The result of the DOSNES is not as good as expected. It properly split good/bad movies but locally, distances are not as good as what TSNE is doing. As a result, the last model it the TSNE in 2D but then projected on a sphere by using stereographic projection. The reuslt is also available as the 3rd version of this website. The rendering is the same as V2 but with a different dataset so the rendering also have all movies shown. The same parameter as the TSNE 3D have been evaluated and the best one kept :
- Perplexity : 100
- Learning-Rate : 500
The model 4 also uses the DOSNES to embed datas on a Sphere but compare to model 2 & 3, the rendering is done from the inside like if you are looking at the stars. The distance matrix is also different. In order to have clear "galaxies" per type of movies, the factor used with the pairwise distance matrix is clearly above the other with a factor of 10. As a result, there is distinction possible per types. In addition a clustering has been done on this result with a analysis of genres for every galaxies to add a Sprite on centroides with Genres.

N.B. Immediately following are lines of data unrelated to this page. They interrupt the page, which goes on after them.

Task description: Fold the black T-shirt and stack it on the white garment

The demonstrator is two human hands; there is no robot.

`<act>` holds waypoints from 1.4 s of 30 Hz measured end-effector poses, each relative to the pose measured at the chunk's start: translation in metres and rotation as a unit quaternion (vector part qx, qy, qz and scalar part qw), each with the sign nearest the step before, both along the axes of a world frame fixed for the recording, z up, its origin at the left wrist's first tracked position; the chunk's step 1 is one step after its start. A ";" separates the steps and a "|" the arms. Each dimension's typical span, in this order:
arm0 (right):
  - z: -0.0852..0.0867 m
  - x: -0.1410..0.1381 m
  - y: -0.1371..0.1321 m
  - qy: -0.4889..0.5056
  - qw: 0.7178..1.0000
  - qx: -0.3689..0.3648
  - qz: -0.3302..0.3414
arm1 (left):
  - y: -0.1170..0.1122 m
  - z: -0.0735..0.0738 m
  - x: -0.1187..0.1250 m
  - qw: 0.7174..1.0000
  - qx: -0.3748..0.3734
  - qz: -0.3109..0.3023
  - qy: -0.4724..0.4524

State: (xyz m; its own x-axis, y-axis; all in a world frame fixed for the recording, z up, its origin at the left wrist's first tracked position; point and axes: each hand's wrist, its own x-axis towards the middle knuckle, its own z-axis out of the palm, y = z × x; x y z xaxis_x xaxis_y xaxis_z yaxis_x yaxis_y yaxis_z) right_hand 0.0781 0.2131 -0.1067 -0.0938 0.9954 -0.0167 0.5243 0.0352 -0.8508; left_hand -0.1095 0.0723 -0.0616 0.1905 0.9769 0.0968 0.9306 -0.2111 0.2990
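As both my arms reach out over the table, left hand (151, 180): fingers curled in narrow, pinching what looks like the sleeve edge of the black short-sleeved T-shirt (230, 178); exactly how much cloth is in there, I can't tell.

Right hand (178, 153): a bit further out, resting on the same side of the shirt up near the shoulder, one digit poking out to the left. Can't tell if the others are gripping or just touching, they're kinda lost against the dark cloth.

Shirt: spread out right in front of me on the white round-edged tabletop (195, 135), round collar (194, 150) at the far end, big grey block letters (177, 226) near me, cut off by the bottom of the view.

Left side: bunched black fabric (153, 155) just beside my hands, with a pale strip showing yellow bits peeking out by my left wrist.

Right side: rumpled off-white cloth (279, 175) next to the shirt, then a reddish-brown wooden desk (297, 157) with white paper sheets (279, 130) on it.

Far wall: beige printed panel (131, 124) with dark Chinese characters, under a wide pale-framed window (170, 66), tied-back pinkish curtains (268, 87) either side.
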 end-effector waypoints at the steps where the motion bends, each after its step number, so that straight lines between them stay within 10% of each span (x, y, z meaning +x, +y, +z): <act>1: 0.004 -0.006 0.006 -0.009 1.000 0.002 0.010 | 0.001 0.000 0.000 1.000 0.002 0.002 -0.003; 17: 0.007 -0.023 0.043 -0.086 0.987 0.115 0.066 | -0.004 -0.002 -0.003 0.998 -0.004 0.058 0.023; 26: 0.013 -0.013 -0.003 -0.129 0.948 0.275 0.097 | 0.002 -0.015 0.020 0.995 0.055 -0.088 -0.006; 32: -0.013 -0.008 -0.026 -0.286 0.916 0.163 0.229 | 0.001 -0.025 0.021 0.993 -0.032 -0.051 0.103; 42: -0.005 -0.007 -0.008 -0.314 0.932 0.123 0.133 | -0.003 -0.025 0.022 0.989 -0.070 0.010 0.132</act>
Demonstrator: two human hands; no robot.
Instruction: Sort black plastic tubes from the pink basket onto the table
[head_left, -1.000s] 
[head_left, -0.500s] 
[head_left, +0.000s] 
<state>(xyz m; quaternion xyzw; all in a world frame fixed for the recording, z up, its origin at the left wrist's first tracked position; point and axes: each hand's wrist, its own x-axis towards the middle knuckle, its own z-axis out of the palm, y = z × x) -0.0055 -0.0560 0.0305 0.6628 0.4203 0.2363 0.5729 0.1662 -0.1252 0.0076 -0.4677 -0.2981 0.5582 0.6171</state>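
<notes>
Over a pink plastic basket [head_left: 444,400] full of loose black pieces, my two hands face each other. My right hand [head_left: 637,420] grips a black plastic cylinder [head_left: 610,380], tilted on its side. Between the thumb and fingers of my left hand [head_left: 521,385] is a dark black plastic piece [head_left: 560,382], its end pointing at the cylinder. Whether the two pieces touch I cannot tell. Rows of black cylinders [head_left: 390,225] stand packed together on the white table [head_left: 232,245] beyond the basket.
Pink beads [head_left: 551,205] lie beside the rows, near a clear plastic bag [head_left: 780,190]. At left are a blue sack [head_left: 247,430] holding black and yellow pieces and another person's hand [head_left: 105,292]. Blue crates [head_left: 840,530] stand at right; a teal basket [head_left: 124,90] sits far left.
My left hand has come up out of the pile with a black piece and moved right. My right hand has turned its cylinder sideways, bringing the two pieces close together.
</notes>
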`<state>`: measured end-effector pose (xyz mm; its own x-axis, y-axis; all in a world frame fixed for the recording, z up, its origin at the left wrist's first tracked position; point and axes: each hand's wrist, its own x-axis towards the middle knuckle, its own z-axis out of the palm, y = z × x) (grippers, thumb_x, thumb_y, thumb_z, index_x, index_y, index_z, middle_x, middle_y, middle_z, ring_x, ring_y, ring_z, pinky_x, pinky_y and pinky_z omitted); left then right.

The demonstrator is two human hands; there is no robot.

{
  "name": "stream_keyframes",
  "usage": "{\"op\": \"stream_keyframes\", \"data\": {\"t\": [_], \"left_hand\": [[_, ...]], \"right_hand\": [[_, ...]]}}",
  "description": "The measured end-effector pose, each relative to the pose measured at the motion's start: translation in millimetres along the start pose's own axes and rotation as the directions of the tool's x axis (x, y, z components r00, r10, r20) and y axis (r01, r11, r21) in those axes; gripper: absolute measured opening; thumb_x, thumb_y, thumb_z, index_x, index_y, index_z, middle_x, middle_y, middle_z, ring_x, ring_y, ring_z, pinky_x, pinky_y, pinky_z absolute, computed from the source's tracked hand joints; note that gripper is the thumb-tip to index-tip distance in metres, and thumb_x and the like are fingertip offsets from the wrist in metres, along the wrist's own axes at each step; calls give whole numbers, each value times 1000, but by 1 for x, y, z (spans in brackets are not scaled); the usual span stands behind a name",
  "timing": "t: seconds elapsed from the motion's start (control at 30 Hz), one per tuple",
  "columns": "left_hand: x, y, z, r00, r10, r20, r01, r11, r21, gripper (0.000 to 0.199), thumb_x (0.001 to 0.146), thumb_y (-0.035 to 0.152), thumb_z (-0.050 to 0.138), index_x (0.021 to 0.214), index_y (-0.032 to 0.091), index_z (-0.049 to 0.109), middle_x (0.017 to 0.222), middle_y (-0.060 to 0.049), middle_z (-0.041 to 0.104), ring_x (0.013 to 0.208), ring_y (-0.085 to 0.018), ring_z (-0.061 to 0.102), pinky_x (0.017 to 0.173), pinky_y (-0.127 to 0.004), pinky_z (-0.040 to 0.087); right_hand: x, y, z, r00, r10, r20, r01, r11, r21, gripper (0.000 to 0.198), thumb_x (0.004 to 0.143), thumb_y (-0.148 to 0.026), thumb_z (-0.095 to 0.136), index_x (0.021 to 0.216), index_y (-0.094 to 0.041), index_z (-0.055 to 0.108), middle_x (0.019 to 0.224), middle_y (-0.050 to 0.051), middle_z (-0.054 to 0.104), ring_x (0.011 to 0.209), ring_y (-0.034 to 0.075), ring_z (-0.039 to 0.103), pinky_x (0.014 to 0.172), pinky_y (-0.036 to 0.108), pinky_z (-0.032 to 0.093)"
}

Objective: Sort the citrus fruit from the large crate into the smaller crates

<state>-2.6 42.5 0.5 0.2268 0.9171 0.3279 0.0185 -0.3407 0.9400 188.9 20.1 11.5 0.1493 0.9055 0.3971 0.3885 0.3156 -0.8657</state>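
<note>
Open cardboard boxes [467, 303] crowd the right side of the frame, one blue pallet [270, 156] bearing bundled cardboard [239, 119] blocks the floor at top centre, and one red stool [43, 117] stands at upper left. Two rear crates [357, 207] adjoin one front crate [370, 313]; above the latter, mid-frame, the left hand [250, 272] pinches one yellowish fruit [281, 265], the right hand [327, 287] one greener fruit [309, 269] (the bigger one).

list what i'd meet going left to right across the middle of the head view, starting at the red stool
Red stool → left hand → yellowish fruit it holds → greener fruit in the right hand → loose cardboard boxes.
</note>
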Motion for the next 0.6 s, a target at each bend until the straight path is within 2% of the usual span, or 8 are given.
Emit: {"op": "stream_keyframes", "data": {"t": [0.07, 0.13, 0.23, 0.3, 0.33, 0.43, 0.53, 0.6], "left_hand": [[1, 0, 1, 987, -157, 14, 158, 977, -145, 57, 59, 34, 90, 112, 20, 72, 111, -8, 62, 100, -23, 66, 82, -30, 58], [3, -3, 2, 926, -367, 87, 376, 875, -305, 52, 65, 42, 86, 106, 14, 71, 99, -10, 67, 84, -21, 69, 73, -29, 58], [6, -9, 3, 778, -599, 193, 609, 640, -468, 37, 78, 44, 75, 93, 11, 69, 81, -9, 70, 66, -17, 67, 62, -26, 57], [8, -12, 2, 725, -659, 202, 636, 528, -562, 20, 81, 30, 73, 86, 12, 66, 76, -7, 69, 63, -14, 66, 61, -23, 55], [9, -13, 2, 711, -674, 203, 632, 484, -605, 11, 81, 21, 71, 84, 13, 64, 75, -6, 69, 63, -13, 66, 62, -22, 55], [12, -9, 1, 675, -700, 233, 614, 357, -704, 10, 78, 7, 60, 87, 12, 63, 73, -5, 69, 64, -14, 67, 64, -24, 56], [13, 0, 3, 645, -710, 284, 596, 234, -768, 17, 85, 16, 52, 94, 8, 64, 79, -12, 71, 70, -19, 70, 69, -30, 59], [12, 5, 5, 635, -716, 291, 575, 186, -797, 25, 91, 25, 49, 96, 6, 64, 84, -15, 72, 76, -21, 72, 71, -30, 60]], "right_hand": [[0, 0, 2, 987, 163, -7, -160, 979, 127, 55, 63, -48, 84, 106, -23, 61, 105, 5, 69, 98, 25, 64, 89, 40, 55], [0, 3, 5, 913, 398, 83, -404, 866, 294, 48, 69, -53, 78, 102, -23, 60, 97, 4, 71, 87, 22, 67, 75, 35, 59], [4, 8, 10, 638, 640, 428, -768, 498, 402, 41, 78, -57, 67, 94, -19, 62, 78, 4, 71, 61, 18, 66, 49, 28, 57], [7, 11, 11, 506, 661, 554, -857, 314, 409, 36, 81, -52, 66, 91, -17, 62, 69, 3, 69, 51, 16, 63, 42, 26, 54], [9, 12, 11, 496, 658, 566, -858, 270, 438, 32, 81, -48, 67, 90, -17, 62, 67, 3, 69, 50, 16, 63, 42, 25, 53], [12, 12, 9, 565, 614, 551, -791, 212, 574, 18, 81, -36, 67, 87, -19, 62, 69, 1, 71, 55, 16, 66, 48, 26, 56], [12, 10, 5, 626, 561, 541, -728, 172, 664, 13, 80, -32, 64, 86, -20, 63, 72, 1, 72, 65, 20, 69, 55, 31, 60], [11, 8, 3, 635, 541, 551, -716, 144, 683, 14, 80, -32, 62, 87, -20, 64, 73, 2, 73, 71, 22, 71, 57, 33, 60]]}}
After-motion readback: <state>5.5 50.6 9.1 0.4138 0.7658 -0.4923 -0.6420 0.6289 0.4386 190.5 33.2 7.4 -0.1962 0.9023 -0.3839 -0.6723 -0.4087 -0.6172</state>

The last model is exactly the same as the Model 1 but the matrix used is also the one with a bigger factor with Genres. As the result, it creates also kind of galaxies. Nonetheless, I didn't spent time adding Genres on every centroides yet. For the TSNE, parameter used are :
- Perplexity : 100
- Learning-Rate : 500
to have the smallest KL-Divergence.
For Model 2 and 3, a scoring has been applied on movies. The formula used is:
Score = Rating * log(Number of Votes)
For the model 1 and 5, the is no colors yet.
For the model 4, to be more realistic and look like the sky another colormap has been used and the color is based on the Average Note.